* [Requirement] Pictures aside, reproduce exactly each line from the one holding "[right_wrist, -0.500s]" through the last line of the material, both ends included.

* [Source material]

**********

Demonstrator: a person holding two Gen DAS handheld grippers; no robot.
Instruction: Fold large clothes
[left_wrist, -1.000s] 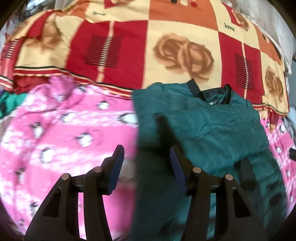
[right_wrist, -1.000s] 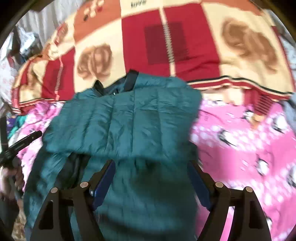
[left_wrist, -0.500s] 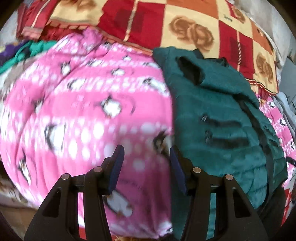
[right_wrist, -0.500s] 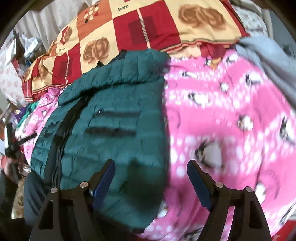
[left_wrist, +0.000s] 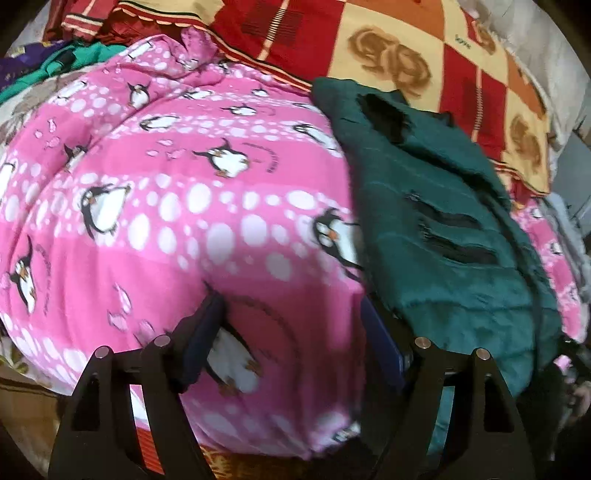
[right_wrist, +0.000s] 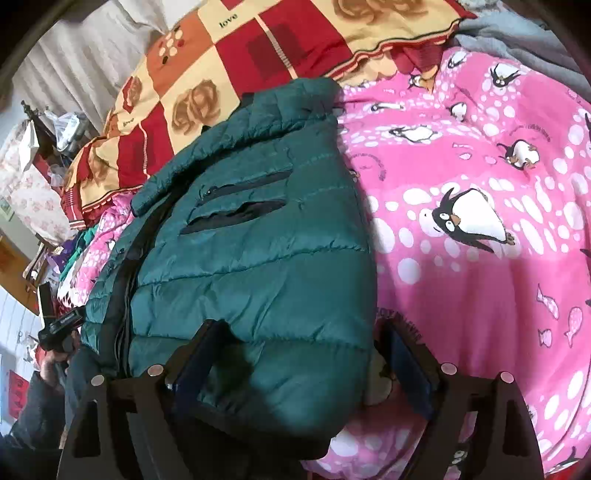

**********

* [Output for this exercise]
[right_wrist, -0.500s] 
[left_wrist, +0.000s] 
[right_wrist, +0.000s] 

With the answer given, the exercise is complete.